Das sieht die Bundesregierung anders. Sie beruft sich auf das Bundessozialhilfegesetz (BSHG). Demnach können sowohl
"gemeinnützige Arbeiten" als auch befristete Jobs mit arbeitsrechtlichem Schutz und Sozialversicherungsbeiträgen unter
Androhung des Sozialhilfeentzugs "vermittelt" werden. Und zwar gilt dort jede Arbeit als "zumutbar"; Qualifikations-
und Berufsschutz hat es für Sozialhilfebezieher nie gegeben. Die Bundesregierung beruft sich dabei auf Gerichtsurteile des als politisch
konservativ bekannten Oberverwaltungsgerichts Münster, das erst im März dieses Jahres den Verlust des Sozialhilfeanspruchs bei
der "Weigerung, zumutbare Arbeit zu leisten", für mit "höherrangigem Recht vereinbar" hielt.
Im Kölner Fall habe die Hälfte der ca. 3000 jugendlichen Sozialhilfeempfängern durchschnittlich 1200-1400 Mark im Monat
zur Verfügung - inclusive Mietkosten, so die Bundesregierung. "Eine Lehrstelle bzw. eine Teilnahme am ‚Sprungbrett ist
für diesen Personenkreis deshalb oft nicht attraktiv, zumal unter Umständen noch Einkünfte aus illegaler Schwarzarbeit zur
Sozialhilfe hinzukommen", vermutet Klaus Achenbach, Staatssekretär im Bundesministerium für Arbeit und Sozialordnung.
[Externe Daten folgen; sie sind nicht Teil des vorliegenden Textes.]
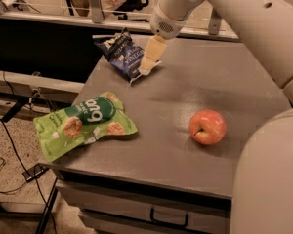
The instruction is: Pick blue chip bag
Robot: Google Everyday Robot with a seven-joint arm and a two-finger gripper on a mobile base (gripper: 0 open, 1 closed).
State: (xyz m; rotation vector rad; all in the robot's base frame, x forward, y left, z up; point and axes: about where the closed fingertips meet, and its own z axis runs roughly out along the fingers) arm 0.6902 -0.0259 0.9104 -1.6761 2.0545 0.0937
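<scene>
The blue chip bag (120, 52) is small, crinkled and dark navy with white lettering. It lies at the far left corner of the grey table (185, 87). My gripper (147, 67) hangs from the white arm that comes in from the upper right. It points down and sits over the bag's right edge, its tip at or just above the bag's pale edge. I cannot tell whether it touches the bag.
A larger bright green snack bag (85, 123) lies at the table's front left, overhanging the edge. A red apple (208, 126) sits at the front right. My arm's white housing (268, 179) fills the right foreground. A drawer handle (168, 218) shows below the table front. Cables lie on the floor at left.
</scene>
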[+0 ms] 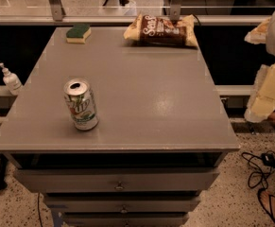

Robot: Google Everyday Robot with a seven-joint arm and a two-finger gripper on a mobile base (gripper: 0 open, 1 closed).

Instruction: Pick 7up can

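Observation:
The 7up can (81,104) stands upright on the grey table top (160,108), near the front left. It is silver-white with a green lower band, a red-green logo and an open silver top. My gripper (264,103) shows as pale cream parts at the right edge of the camera view, beyond the table's right side and far right of the can. It holds nothing that I can see.
A brown and yellow chip bag (161,30) lies at the table's back right. A green and yellow sponge (78,33) sits at the back left. A pump bottle (9,79) stands on a ledge left of the table. Drawers (118,183) are below; cables (264,167) lie on the floor at the right.

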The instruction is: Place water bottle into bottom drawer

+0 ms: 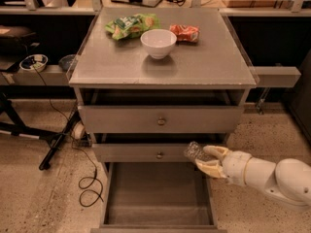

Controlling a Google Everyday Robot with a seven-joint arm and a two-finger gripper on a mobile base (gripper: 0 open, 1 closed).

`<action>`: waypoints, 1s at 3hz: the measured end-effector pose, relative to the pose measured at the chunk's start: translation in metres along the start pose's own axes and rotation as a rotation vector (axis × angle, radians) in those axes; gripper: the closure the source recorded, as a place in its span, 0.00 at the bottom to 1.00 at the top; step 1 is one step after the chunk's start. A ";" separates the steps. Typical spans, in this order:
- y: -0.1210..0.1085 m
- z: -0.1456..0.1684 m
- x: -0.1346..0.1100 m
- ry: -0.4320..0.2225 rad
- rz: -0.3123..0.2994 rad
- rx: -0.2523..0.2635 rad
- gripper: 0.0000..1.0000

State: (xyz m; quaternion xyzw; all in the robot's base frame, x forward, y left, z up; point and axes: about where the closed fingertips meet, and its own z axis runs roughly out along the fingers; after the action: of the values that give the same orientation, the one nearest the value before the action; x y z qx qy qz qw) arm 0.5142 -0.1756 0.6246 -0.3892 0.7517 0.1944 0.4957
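Noting cream two-finger gripper (203, 159) clamped on small clear ribbed plastic water bottle (193, 151); we record long axis slanting up-left, near right rear corner of open grey metal bottom drawer (155, 194).

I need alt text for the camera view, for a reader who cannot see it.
The gripper holds the water bottle in front of the middle drawer, above the open bottom drawer. A bowl, a green packet and an orange packet lie on the cabinet top.
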 end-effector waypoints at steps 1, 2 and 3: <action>0.012 0.025 0.030 -0.003 0.029 -0.037 1.00; 0.017 0.037 0.047 -0.003 0.044 -0.041 1.00; 0.021 0.051 0.064 -0.002 0.061 -0.042 1.00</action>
State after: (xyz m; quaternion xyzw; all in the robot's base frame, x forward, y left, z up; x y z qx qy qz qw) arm 0.5152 -0.1526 0.5431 -0.3763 0.7583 0.2256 0.4821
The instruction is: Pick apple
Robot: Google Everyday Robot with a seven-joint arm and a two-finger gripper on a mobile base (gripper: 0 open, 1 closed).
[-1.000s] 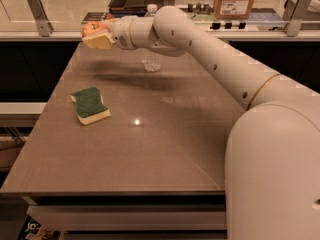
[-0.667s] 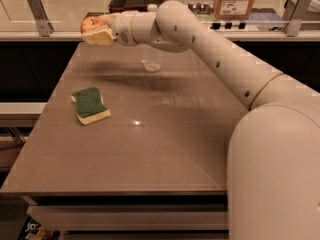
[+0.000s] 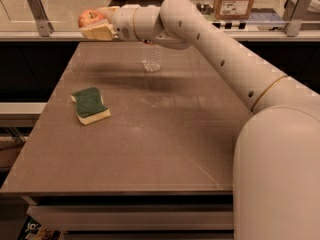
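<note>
The apple is small, round and red-orange with a yellowish patch. It sits between the fingers of my gripper, high above the far left corner of the brown table. The gripper is shut on the apple, with one tan finger under it and the other behind it. My white arm reaches in from the lower right across the table.
A clear water bottle stands on the table under the arm. A green and yellow sponge lies at the left. A counter with a cardboard box and metal brackets runs behind the table.
The gripper has risen a little with the apple held in it and drifted slightly left. The sponge and bottle have not moved.
</note>
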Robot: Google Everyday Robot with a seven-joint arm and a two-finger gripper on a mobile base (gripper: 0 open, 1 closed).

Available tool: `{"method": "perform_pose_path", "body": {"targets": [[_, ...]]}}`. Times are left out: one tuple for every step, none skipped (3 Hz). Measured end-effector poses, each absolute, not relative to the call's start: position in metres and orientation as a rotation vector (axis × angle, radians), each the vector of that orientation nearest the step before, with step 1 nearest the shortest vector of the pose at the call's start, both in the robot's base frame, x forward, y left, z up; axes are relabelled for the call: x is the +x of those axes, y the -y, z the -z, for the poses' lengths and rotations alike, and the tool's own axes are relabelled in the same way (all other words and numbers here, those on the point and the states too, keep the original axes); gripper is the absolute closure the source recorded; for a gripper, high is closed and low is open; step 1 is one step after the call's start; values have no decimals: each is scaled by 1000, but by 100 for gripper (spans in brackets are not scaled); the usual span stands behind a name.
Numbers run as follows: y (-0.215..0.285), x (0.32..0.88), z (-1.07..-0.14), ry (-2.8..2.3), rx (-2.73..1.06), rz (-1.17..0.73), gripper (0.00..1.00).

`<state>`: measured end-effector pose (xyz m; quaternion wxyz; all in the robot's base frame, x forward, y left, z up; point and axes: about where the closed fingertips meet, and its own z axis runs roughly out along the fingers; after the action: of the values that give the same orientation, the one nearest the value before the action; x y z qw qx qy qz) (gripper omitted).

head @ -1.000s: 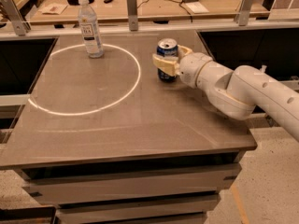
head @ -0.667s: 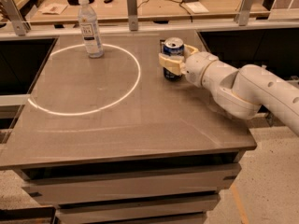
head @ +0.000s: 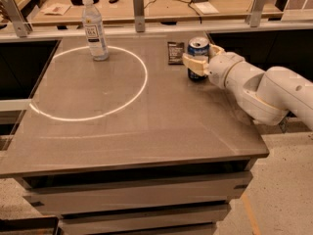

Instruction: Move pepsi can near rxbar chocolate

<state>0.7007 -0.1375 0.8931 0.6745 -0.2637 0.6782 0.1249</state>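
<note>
The pepsi can (head: 198, 47), dark blue with a silver top, stands upright at the back right of the table. My gripper (head: 199, 62) comes in from the right and is shut on the pepsi can, one pale finger (head: 194, 62) across its front and the other behind it. I cannot tell whether the can touches the table. The rxbar chocolate (head: 175, 52), a small flat dark wrapper, lies just left of the can, a small gap between them.
A clear water bottle (head: 95, 29) stands at the back left, on a bright ring of light (head: 138, 93) on the table top. A rail with metal posts (head: 139, 4) runs behind the table (head: 146, 141). The table's right edge is under my arm.
My gripper has carried the pepsi can to the right and slightly back. The rxbar chocolate, hidden behind the can before, now shows to its left.
</note>
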Motion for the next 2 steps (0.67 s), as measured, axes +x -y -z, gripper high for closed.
{"method": "perform_pose_path", "body": {"targets": [[138, 701, -893, -1526, -592, -280, 100], [122, 698, -894, -1536, -571, -411, 82]]}}
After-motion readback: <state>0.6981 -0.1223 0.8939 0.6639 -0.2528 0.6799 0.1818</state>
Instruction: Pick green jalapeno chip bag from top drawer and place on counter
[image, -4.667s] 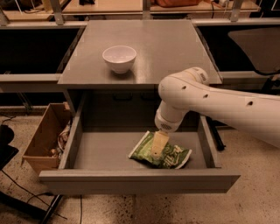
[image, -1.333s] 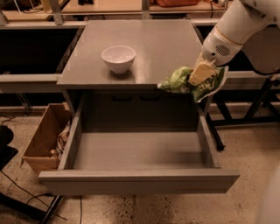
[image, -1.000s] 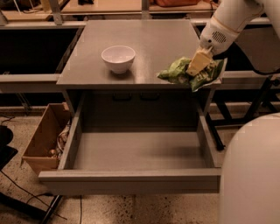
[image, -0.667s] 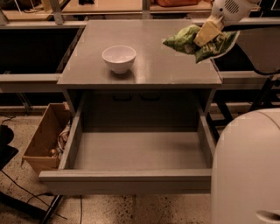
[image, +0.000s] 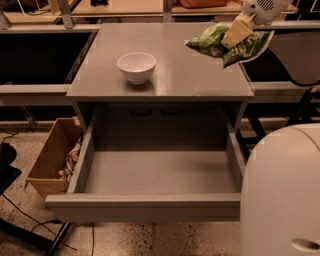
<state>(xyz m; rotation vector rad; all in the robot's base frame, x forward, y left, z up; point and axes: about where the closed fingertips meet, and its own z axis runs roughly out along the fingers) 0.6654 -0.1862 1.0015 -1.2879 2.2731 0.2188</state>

Deshalb solle der "Entzug von Sozialhilfe in der Konsequenz für die Jugendlichen zu einem nachhaltigen Arbeitsanreiz
führen".
Bundesweit haben Arbeitsämter im Rahmen des "Sofortprogrammes zum Abbau der Jugendarbeitslosigkeit" bis Ende Juni in
3558 Fällen die Erwerbslosenbezüge ausgesetzt und in 10938 Fällen meldeten sie Jugendliche den
Sozialämtern.
Vorbild für das Kölner Modell sind die Niederlande. Dort sind kommunale Behörden mittlerweile zur Leihagentur für
Arbeitskräfte avanciert. Zunächst durften Arbeitsstellen ausschließlich im gemeinnützigen Sektor subventioniert
werden. Seit 1998 können auch Betriebe der Privatwirtschaft von den öffentlichen Zuschüssen Gebrauch machen.